Task description
Give back exactly the lines of the data below, starting with the line that has "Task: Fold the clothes" and going on through the line that has "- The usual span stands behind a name".

Source data
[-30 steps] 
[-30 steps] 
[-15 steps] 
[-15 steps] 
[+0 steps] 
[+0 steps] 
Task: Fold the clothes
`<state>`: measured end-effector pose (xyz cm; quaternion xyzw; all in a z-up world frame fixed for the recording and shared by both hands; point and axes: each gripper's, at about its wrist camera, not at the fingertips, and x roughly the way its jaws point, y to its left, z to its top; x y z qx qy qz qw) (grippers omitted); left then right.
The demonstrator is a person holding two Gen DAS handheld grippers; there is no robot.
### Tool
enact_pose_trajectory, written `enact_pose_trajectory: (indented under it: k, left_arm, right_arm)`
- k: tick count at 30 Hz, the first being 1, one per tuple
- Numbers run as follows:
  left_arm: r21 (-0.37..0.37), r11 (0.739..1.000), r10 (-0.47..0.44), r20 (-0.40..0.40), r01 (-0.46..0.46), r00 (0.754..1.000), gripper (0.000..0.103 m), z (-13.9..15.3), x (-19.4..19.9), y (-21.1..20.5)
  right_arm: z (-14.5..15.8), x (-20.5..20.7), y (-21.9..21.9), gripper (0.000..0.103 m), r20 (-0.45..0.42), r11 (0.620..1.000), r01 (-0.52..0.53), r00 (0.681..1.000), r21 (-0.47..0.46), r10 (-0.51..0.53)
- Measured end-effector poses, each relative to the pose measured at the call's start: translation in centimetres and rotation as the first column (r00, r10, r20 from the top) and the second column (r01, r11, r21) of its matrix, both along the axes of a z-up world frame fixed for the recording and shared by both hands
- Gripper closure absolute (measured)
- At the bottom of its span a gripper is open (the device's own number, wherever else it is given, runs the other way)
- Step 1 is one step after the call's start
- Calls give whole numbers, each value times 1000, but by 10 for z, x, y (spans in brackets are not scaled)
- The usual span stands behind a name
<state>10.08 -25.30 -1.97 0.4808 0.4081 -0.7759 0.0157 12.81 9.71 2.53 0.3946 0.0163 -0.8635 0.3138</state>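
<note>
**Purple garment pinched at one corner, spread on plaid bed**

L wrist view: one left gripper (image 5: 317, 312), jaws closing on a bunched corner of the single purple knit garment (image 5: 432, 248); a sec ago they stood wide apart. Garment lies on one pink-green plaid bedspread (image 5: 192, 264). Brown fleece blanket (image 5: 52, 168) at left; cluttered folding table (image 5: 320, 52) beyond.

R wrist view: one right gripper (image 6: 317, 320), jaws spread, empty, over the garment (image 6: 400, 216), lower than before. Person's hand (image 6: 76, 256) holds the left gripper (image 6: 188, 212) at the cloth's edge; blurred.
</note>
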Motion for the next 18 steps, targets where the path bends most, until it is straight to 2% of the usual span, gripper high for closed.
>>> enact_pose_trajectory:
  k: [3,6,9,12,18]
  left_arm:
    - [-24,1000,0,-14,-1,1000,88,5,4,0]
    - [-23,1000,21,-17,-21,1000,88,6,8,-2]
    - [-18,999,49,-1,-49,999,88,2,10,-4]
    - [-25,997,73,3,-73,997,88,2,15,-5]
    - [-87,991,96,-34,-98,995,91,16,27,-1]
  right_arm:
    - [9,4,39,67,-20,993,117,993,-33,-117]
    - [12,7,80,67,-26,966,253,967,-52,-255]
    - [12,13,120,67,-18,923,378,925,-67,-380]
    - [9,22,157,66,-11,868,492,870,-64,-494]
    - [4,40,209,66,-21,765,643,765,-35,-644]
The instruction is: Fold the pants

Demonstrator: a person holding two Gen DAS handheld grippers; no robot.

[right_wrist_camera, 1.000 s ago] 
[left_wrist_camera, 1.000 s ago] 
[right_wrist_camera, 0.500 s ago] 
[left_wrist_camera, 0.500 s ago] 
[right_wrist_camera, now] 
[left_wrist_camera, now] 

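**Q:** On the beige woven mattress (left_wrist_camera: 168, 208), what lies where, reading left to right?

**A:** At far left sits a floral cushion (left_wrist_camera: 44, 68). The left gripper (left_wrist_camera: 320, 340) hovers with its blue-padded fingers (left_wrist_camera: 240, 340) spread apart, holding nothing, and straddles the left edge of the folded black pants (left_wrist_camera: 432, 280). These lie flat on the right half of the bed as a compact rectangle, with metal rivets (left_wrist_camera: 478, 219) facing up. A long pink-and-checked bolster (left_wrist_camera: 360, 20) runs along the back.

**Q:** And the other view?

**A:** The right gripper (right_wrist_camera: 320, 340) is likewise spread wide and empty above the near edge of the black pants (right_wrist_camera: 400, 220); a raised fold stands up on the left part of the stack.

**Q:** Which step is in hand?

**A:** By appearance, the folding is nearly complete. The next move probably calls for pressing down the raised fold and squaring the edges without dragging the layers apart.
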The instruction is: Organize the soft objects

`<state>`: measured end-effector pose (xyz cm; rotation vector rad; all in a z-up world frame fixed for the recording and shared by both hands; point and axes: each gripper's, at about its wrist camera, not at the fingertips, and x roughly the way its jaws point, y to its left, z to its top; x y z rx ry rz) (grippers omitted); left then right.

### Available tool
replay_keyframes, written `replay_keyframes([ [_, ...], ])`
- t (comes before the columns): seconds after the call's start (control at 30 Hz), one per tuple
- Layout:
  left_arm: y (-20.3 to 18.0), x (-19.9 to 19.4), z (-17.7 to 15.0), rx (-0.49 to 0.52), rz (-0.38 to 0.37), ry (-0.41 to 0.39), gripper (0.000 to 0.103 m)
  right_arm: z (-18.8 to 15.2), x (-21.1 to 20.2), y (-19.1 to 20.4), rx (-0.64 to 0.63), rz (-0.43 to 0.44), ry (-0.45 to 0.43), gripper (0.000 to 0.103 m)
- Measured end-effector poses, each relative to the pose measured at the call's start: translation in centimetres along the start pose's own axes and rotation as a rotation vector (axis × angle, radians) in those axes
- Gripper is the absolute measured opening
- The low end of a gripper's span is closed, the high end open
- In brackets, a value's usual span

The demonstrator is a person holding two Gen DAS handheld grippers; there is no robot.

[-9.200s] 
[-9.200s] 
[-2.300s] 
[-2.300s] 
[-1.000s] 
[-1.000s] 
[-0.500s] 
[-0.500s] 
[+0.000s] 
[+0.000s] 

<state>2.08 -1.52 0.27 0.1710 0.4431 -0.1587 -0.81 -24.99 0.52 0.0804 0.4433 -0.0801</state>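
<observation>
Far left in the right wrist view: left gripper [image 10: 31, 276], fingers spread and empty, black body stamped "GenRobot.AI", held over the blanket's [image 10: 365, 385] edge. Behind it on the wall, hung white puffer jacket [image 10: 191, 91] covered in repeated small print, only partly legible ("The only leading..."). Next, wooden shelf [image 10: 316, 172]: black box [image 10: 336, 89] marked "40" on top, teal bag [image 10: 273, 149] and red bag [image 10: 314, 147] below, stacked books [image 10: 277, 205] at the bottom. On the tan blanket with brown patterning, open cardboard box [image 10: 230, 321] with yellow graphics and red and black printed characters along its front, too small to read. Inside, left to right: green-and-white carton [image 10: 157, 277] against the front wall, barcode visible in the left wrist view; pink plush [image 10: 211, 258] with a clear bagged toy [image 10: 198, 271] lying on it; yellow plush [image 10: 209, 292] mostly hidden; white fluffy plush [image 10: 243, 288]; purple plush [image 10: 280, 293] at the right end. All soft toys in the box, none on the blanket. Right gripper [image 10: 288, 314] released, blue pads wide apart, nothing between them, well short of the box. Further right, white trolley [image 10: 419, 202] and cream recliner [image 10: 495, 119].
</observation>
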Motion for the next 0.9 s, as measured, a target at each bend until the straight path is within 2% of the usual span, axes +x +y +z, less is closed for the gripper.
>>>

Result below
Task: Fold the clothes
`<state>`: measured end-effector pose (xyz cm; quaternion xyzw; all in a z-up world frame fixed for the recording and shared by both hands; point and axes: each gripper's, at about its wrist camera, not at the fingertips, and x roughly the way its jaws point, y to its left, z to its top; x y z qx qy qz qw) (grippers omitted); left then right.
The demonstrator is a person holding two Gen DAS handheld grippers; there is no robot.
### Tool
enact_pose_trajectory, written `enact_pose_trajectory: (indented under it: k, left_arm, right_arm)`
- k: tick count at 30 Hz, the first being 1, one per tuple
- Numbers run as follows:
  left_arm: r21 (-0.37..0.37), r11 (0.739..1.000), r10 (-0.47..0.44), r20 (-0.40..0.40), r01 (-0.46..0.46), r00 (0.754..1.000), gripper (0.000..0.103 m), z (-13.9..15.3), x (-19.4..19.9), y (-21.1..20.5)
  right_arm: z (-14.5..15.8), x (-20.5..20.7), y (-21.9..21.9), gripper (0.000..0.103 m), r20 (-0.45..0.42), r11 (0.620..1.000), r01 (-0.52..0.53), r00 (0.681..1.000), r21 (-0.47..0.46), r10 (-0.51..0.53)
- Measured end-effector poses, each relative to the pose measured at the call's start: translation in centimetres and rotation as the first column (r00, r10, r20 from the top) and the second column (r01, r11, r21) of its matrix, both along the axes of a z-up world frame fixed for the recording and shared by both hands
- Gripper closure absolute (measured)
- At the bottom of its span a gripper is open (the device's own number, wherever else it is given, runs the other way)
- Step 1 is one step after the call's start
- Calls give whole numbers, each value times 1000, but by 10 for z, x, y (spans in brackets are not scaled)
- The usual span stands behind a name

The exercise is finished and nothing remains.